### Task objective:
Scan the data below and copy each line where "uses" occurs.

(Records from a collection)

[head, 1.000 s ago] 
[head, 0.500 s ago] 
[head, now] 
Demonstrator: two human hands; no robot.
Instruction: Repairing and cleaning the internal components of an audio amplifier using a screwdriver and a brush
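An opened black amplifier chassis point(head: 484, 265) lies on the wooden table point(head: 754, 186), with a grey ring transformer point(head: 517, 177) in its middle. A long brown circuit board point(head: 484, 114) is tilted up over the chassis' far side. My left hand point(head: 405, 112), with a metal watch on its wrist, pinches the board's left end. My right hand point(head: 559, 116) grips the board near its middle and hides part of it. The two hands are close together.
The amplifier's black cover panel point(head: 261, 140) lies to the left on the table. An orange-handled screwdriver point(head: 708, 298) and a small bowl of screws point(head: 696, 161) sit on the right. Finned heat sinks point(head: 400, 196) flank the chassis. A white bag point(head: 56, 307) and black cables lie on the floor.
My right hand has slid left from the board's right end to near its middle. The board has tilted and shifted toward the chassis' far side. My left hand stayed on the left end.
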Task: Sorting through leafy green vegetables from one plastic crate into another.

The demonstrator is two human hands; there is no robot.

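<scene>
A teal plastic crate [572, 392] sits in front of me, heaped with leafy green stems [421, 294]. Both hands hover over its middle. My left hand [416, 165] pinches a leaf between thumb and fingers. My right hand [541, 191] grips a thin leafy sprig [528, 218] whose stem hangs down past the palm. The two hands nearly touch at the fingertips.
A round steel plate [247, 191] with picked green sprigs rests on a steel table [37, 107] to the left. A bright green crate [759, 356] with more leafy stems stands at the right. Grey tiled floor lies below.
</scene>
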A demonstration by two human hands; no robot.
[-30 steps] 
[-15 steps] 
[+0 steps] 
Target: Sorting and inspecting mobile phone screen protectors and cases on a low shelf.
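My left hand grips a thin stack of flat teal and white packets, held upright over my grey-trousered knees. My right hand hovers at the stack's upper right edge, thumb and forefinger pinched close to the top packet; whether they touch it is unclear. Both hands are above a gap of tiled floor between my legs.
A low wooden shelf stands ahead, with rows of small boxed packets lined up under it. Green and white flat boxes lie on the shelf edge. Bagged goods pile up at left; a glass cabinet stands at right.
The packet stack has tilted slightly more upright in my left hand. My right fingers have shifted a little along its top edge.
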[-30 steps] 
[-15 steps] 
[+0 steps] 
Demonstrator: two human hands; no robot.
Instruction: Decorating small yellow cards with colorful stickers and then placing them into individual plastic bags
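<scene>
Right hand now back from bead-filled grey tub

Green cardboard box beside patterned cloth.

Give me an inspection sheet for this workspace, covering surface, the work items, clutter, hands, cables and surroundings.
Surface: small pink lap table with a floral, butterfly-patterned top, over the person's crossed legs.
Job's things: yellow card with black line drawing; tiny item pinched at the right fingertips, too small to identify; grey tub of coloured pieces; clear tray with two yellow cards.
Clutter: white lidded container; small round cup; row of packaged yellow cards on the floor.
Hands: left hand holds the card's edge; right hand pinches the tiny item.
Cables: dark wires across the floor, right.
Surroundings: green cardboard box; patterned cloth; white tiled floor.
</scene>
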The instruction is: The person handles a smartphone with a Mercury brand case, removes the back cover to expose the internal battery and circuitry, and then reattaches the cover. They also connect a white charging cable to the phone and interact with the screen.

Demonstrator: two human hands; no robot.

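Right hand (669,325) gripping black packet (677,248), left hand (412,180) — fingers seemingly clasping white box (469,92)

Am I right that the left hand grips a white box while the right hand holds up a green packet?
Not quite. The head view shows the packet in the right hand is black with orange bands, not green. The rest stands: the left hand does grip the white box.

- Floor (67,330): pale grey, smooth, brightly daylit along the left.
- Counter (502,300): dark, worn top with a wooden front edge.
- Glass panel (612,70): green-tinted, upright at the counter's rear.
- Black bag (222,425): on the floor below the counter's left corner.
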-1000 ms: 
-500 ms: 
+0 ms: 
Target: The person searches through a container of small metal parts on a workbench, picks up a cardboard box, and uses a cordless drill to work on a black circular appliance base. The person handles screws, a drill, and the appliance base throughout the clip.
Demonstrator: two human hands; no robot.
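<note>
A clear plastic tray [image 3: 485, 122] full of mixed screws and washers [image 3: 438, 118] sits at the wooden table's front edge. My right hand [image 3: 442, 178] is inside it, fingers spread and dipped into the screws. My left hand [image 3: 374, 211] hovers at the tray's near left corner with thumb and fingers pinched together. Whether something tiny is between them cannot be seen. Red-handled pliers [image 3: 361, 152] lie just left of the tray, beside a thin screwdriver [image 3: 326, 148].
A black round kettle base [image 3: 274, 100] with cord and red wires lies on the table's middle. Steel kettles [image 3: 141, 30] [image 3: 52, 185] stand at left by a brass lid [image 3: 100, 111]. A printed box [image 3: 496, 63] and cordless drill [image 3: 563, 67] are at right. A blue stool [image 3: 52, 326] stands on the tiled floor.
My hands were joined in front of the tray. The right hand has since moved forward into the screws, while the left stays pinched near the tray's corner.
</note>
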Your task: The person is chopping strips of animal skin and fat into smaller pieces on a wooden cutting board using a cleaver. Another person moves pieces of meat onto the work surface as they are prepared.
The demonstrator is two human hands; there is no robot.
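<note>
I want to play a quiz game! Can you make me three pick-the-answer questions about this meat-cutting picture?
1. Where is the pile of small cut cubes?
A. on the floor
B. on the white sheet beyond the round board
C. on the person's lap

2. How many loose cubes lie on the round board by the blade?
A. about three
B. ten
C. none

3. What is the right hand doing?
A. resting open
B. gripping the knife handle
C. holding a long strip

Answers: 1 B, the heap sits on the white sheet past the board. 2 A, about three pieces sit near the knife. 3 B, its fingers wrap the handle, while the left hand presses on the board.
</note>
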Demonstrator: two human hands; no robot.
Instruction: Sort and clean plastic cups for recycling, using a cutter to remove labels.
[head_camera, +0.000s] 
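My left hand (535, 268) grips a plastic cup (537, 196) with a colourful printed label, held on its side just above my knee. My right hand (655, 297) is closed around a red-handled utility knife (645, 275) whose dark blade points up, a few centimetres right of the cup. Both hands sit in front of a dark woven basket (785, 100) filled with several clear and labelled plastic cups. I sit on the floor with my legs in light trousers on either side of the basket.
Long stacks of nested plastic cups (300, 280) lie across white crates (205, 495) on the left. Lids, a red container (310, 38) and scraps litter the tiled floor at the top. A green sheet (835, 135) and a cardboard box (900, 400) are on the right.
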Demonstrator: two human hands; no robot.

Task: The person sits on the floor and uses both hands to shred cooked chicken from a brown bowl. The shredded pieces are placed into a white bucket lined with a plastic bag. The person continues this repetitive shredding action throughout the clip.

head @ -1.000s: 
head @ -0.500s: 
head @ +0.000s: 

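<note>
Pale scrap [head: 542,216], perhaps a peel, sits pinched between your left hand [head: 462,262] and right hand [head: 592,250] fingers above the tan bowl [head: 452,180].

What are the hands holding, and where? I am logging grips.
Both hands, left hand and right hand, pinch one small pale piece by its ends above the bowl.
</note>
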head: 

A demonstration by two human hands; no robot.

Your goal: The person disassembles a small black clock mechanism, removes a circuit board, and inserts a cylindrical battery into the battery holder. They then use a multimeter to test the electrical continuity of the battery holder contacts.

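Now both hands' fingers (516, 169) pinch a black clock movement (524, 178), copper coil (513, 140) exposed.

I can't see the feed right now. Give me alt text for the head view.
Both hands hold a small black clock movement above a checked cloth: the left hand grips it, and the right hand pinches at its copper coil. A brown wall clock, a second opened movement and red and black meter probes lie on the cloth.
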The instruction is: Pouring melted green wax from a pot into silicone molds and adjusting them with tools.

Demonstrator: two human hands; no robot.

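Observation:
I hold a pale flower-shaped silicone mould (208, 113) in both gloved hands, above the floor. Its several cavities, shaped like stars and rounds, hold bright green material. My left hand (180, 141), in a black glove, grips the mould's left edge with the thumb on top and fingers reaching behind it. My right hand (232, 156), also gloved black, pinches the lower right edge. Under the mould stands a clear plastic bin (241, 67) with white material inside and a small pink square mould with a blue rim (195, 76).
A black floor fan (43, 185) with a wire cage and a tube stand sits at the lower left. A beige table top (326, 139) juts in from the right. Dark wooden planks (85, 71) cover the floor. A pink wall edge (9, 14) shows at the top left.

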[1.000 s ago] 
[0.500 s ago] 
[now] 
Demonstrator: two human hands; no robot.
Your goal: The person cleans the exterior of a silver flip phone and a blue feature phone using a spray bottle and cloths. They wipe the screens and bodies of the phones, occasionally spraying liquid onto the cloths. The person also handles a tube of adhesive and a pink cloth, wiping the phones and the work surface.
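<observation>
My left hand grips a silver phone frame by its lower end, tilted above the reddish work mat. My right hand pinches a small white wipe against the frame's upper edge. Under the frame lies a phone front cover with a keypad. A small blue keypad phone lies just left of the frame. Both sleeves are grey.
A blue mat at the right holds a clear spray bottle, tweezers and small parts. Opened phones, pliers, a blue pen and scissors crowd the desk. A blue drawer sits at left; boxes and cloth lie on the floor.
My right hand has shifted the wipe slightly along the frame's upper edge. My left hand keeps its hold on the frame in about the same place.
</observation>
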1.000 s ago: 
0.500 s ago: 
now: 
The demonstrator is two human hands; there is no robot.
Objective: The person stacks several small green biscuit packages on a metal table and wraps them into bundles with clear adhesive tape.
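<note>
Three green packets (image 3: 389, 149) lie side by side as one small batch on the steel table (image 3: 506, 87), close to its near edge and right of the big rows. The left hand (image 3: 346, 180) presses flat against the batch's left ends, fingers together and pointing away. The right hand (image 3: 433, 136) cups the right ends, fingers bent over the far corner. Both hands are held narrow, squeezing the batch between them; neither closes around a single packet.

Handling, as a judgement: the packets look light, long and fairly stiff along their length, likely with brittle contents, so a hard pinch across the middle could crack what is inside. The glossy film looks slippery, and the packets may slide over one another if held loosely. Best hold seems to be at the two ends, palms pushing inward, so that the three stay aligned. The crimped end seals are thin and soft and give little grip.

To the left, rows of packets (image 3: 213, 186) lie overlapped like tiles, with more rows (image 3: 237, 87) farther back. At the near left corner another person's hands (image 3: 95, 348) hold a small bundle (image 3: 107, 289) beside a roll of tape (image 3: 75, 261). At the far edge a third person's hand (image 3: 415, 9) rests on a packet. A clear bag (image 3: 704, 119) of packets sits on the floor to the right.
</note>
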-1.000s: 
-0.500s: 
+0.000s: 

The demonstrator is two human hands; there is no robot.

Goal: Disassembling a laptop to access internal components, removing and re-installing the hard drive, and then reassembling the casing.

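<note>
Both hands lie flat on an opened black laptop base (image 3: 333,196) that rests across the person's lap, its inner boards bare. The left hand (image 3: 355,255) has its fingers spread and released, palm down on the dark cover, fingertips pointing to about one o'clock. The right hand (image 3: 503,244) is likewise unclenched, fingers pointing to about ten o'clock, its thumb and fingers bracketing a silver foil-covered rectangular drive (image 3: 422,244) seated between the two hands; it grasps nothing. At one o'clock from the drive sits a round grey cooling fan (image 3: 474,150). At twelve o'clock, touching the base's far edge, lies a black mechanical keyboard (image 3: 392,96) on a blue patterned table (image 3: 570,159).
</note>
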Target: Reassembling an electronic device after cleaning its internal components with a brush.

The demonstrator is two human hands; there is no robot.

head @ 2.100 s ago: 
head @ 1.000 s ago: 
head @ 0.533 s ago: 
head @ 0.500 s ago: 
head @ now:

### Response to the task:
Target: The person searches through a container of small metal parts on a workbench, picks up a cardboard box, and uses a cordless drill to work on a black circular appliance base. The person handles screws, a drill, and the appliance base throughout the clip.
Task: The person sits on the floor and uses both hands to shred cooked chicken from a brown bowl. The shredded pieces are placed into a white bucket lined with a plastic bag. The person continues this repetitive shredding action throughout the clip.

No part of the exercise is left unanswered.